ClickHouse flamegraph
command line utility for visualizing clickhouse system.trace_log as flamegraph, thanks https://gist.github.com/alexey-milovidov/92758583dd41c24c360fdb8d6a4da194 for original idea
Prepare Clickhouse server
- install
clickhouse-server
package version 20.6 or higher how described in documentation - enable query_log and sampling profiling in settings on each server in your cluster for example add following files:
create /etc/clickhouse-server/config.d/profiling.xml (need server restart to apply changes)
<yandex>
<!-- Simple server-wide memory profiler. Collect a stack trace at every peak allocation step (in bytes).
Data will be stored in system.trace_log table with query_id = empty string.
Zero means disabled. Minimal effective value is 4 MiB.

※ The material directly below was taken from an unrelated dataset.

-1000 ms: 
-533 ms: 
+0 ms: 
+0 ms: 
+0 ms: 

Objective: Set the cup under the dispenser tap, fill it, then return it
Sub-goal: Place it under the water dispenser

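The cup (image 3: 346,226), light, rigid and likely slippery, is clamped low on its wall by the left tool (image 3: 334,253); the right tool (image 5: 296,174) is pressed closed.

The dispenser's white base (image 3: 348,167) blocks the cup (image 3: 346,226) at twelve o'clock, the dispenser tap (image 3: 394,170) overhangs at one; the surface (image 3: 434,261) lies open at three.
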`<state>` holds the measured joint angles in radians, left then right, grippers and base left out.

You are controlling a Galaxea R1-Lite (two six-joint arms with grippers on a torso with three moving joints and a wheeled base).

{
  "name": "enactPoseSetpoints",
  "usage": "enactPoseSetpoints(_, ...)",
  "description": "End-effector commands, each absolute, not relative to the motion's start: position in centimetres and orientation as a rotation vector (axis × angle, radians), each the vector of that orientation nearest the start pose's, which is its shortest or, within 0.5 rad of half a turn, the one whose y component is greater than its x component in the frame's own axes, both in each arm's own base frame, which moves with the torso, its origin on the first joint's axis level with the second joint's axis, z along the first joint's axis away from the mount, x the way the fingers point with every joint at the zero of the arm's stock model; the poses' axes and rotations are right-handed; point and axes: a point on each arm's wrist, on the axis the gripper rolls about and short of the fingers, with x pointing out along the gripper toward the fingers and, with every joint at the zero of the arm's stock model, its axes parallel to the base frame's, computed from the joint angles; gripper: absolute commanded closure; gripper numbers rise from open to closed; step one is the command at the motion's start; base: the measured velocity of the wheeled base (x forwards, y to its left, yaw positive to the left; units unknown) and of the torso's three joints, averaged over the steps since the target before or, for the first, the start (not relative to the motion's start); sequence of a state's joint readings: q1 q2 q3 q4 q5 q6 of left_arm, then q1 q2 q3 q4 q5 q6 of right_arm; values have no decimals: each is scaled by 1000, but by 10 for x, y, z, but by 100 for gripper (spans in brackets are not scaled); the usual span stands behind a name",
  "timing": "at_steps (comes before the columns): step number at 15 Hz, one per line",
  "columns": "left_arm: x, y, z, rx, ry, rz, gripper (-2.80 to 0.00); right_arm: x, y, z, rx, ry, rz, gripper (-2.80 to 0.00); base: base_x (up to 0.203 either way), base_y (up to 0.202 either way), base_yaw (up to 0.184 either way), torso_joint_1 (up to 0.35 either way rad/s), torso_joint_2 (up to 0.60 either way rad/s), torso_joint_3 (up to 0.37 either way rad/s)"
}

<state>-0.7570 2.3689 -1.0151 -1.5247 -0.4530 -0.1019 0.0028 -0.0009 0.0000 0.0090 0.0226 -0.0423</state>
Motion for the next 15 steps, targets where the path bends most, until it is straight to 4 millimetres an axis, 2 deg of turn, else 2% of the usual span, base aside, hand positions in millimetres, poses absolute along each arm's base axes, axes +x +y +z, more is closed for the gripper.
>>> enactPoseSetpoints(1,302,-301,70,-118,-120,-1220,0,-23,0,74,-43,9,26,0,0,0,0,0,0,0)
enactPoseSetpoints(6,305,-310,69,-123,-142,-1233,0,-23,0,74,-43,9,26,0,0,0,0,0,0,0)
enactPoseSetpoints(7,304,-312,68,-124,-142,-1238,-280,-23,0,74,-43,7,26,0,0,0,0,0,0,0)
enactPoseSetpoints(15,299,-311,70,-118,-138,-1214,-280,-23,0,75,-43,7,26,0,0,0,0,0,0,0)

Data will dump with 'Memory' trace_type
-->
<total_memory_profiler_step>4194304</total_memory_profiler_step>
<!-- Collect random allocations and deallocations and write them into system.trace_log with 'MemorySample' trace_type.
The probability is for every alloc/free regardless to the size of the allocation.
Note that sampling happens only when the amount of untracked memory exceeds the untracked memory limit,
which is 4 MiB by default but can be lowered if 'total_memory_profiler_step' is lowered.
You may want to set 'total_memory_profiler_step' to 1 for extra fine grained sampling.
-->
<total_memory_tracker_sample_probability>0.01</total_memory_tracker_sample_probability>
</yandex>
create /etc/clickhouse-server/users.d/profiling.xml (config reloaded every 1sec or via SYSTEM CONFIG RELOAD)
<yandex>
<profiles>
<default>
<log_queries>1</log_queries>
<allow_introspection_functions>1</allow_introspection_functions>
<!-- 25 times per second sampling profiler -->
<query_profiler_real_time_period_ns>40000000</query_profiler_real_time_period_ns>
<query_profiler_cpu_time_period_ns>40000000</query_profiler_cpu_time_period_ns>
<!-- memory profiling for each query, dump stack trace when 1MiB allocation with query_id not empty
Whenever query memory usage becomes larger than every next step in number of bytes the memory profiler
will collect the allocating stack trace.
Zero means disabled memory profiler.
Values lower than a few megabytes will slow down query processing.
-->
<memory_profiler_step>1048576</memory_profiler_step>
<!-- Small allocations and deallocations are grouped in thread local variable and tracked or profiled only
when amount (in absolute value) becomes larger than specified value.
If the value is higher than 'memory_profiler_step' it will be effectively lowered to 'memory_profiler_step'.
-->
<max_untracked_memory>1048576</max_untracked_memory>
<!-- Collect random allocations and deallocations and write them into system.trace_log with 'MemorySample' trace_type.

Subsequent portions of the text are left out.